With cryptocurrency, buy the substance, sell the hype
The prevailing wisdom for cryptocurrency founders is that you win through hype: talk like an infomercial, parade clownish speakers around conferences, and attack critics relentlessly for “spreading FUD.” That approach works; many aggressive entrants have muscled their way to the top of the charts with these tactics (you know who you are).
But there’s another approach that’s less talked about and just as widely employed, one that cryptocurrency founders and investors need to pay attention to: anti-hype.

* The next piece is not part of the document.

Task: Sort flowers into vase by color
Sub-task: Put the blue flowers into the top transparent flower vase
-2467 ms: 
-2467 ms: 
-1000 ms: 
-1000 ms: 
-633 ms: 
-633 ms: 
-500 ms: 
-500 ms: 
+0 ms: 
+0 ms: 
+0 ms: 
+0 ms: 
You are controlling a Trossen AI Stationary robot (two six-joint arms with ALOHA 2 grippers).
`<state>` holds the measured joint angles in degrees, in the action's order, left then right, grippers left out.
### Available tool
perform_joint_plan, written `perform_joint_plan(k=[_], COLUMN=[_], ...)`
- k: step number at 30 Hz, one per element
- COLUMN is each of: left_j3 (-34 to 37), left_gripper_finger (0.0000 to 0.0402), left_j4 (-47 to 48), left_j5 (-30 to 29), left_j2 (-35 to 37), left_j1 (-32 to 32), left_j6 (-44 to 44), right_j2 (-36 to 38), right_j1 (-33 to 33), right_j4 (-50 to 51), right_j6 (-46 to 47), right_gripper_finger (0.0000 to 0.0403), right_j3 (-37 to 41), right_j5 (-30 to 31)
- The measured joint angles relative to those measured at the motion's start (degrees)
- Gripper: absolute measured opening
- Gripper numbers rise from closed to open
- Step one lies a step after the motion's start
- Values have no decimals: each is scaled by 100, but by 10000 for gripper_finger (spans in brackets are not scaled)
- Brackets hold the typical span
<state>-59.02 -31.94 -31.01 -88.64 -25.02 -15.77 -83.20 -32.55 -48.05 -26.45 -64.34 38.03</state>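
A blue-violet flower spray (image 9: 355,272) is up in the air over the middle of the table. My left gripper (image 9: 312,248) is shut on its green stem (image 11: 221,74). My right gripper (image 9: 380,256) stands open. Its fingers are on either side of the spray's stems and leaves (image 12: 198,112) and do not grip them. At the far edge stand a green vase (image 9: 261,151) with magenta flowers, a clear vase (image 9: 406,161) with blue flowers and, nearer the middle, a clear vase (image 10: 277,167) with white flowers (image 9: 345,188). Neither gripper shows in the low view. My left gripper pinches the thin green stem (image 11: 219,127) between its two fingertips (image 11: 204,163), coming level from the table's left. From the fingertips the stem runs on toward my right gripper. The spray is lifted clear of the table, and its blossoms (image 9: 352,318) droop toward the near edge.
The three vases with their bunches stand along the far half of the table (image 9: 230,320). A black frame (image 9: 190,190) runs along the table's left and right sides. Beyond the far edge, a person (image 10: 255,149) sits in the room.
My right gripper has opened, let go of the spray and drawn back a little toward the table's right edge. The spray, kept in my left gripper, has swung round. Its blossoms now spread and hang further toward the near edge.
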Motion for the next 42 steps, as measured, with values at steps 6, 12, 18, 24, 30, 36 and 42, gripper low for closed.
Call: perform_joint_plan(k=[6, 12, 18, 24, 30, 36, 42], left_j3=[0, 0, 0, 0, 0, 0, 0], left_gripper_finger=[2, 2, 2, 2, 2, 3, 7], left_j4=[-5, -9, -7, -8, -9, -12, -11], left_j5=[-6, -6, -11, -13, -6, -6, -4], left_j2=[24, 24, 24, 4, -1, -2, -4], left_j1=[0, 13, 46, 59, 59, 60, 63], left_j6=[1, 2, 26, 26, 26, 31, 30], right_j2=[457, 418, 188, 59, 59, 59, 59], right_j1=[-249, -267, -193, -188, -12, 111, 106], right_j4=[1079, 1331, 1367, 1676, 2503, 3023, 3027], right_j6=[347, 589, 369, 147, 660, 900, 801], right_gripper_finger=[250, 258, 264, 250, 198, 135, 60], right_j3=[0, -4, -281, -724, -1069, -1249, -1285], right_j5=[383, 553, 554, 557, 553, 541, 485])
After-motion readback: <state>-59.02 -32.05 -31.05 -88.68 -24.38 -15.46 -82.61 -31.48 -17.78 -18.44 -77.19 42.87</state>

Ethereum recently fell from second place to third place in market cap. That was big news, but outlets are covering it wrong. The story isn’t that Ripple beat Ethereum, it’s that Ethereum is playing the anti-hype game. It would be trivial for Ethereum to flex its muscle and rally past Ripple, perhaps even past Bitcoin itself. They power almost every cryptocurrency in the world and their founder, Vitalik Buterin, is the closest thing to a blockchain figurehead. But instead of talking up Ethereum on TV or making blustery statements about how Ethereum will disrupt this or that, Buterin calls token sales overvalued, lambasts bad actors, and makes statements like these:
Then there’s Litecoin founder Charlie Lee, who recently announced that he was liquidating all of his Litecoin holdings. That action sent the price of Litecoin into freefall as speculators no longer wanted to bet on a founder who didn’t care about the price of his coin. They were right, Lee doesn’t care about the price of his coin, only the health of its technology.
Another project is DragonChain, which I praised during its anti-hype token sale (flash forward: their token is now in the top-50). They employ a unique feature designed to discourage speculation: slumber score. The longer you hold it, the more power you gain in their ecosystem. That’s a brilliant mechanism that discourages quick flips. More blockchain startups should incentivize holding.
Perhaps my favorite example of anti-hype is ChainLink, which was dragged kicking and screaming to a $300 million market cap. They have among the most devoted fans in all of cryptocurrency (called “Marines”), a revered founder in Sergey Nazarov, and substantive tech that solves an important platform problem. Yet look at their wasteland of a Twitter account. Or read any of their (rare) interviews, which equivocate and qualify with nary a scent of showmanship. In an age where the hype companies throw a parade over the smallest (questionable) partnerships, ChainLink barely touts its work with freaking SWIFT.
Why should founders take the anti-hype route? Well, for one, you can still grow very big in the short term, but you’ll also better weather crashes long-term. When a crash does come (I’m looking at you, Tether), the projects left standing will be the ones with the highest percentage of true believers and the lowest percentage of fly-by-night speculators.
Another reason to take the anti-hype route is that, while new investors are taken in by hype, the seasoned investors are growing weary. At a recent developer meetup, the flashy blockchain presentations elicited eye rolls and the dull, geeky ones got swarmed. That’s the way the trend line is moving.
For investors, it makes sense to balance hype coins against anti-hype coins. One strategy is to funnel hype gains into an anti-hype portfolio. Another is to forego hype coins altogether and buy the boring long. A good rule of thumb: If you think we’re in a bubble, look at the project’s fundamentals and ask yourself how much of its market cap is because of those fundamentals and how much is because that project is fanning the flames of speculation.